■ Directions for this task:
Please keep to the lines below from the one with "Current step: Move" through the one with "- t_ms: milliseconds", and restate them word for word, ends included.

-.-.-

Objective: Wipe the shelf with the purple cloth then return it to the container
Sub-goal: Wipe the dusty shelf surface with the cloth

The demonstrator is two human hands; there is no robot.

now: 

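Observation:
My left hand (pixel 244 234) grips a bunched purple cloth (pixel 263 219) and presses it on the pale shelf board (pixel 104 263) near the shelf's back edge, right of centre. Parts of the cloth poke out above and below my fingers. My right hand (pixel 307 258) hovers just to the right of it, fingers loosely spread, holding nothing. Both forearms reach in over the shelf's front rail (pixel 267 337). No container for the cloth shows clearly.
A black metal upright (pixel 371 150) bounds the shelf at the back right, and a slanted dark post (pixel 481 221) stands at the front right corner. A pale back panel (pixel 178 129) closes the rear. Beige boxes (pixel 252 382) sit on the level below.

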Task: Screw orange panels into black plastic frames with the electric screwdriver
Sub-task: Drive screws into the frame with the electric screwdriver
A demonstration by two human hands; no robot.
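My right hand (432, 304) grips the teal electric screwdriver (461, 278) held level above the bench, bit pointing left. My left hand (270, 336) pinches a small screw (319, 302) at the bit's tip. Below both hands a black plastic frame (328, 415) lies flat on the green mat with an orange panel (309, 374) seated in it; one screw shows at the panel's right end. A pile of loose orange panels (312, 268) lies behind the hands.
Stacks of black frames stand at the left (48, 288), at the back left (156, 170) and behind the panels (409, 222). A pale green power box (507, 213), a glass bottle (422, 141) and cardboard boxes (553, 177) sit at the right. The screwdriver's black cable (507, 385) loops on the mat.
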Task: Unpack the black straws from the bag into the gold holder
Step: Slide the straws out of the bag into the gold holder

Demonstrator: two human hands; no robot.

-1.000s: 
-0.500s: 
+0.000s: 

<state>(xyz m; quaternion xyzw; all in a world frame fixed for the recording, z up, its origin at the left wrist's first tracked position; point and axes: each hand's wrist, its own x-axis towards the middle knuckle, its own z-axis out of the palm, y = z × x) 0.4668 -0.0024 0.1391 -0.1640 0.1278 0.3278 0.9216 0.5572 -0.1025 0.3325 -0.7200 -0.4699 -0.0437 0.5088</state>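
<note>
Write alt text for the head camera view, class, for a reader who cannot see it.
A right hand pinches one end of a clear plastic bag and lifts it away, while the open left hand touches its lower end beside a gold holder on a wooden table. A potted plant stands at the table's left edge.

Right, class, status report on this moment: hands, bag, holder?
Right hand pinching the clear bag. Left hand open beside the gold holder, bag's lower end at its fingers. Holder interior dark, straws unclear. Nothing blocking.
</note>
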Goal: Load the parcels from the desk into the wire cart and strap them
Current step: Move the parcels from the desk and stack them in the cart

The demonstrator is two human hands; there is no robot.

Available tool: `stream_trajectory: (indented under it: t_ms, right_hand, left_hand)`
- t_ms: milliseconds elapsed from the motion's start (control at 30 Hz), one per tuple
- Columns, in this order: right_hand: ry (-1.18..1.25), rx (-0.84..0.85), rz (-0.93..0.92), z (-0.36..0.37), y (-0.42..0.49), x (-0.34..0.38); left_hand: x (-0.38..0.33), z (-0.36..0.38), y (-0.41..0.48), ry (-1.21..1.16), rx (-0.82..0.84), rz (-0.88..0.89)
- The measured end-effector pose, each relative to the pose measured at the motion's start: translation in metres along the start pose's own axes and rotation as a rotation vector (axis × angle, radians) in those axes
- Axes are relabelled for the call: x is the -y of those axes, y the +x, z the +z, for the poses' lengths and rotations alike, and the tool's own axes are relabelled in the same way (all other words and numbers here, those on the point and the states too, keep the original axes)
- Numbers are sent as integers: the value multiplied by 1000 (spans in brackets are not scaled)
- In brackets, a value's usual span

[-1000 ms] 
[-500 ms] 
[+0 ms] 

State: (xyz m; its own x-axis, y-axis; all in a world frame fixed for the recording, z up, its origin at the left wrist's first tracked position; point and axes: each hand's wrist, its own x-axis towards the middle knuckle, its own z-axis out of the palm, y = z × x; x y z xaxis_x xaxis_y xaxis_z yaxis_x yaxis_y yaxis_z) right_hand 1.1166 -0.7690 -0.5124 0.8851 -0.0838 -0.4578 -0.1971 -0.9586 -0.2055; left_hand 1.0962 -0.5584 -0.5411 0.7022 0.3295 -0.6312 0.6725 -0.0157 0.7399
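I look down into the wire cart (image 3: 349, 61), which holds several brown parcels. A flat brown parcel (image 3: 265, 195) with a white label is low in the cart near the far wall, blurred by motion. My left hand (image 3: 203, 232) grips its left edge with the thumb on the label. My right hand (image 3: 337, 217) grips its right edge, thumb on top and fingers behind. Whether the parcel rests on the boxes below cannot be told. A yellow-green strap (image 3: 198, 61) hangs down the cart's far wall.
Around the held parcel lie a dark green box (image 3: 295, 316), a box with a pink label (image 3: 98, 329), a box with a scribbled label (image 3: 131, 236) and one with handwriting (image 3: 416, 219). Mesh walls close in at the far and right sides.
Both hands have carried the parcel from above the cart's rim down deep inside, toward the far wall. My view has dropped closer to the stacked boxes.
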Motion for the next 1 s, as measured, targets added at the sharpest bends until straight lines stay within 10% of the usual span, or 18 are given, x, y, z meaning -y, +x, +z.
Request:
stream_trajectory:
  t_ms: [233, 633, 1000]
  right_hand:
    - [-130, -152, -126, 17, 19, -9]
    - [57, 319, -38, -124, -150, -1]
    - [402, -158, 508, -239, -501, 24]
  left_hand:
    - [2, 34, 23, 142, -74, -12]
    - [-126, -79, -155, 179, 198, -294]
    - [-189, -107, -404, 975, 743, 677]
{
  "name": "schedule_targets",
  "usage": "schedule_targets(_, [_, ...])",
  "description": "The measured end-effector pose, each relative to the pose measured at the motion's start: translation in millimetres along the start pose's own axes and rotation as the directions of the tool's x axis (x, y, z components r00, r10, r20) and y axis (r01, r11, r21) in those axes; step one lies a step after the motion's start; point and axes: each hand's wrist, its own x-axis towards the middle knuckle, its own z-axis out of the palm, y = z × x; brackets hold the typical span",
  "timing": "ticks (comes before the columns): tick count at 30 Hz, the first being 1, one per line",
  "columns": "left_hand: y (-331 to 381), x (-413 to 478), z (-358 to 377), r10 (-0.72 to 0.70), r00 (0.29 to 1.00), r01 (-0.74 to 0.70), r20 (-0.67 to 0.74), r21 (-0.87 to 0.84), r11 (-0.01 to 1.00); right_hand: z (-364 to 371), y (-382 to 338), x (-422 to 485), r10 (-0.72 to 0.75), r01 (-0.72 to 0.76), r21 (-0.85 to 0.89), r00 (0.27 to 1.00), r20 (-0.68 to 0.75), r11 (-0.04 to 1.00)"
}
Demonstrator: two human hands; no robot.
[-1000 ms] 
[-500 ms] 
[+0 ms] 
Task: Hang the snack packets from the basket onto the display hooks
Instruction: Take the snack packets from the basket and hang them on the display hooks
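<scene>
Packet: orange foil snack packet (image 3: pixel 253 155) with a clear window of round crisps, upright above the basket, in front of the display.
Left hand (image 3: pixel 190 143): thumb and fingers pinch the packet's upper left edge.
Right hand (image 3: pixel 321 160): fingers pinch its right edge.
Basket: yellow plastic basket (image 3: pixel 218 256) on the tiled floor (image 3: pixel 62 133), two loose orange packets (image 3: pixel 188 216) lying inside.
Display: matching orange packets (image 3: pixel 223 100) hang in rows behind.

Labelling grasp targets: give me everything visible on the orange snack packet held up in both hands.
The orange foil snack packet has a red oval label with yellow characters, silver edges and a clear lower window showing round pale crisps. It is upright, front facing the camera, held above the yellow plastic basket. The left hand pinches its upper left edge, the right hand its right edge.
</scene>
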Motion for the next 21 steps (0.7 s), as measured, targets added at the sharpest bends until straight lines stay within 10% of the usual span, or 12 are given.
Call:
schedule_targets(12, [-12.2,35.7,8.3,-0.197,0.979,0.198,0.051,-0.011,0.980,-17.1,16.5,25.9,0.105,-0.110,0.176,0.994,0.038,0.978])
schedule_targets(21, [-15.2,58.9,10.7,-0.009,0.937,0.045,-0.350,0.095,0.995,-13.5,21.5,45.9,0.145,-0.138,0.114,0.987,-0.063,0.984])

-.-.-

■ Written response:
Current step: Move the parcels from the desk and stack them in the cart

The demonstrator is two human hands; there is no robot.

Available tool: `stream_trajectory: (indented under it: t_ms, right_hand, left_hand)`
- t_ms: milliseconds elapsed from the motion's start (control at 30 Hz), one per tuple

That is the complete output.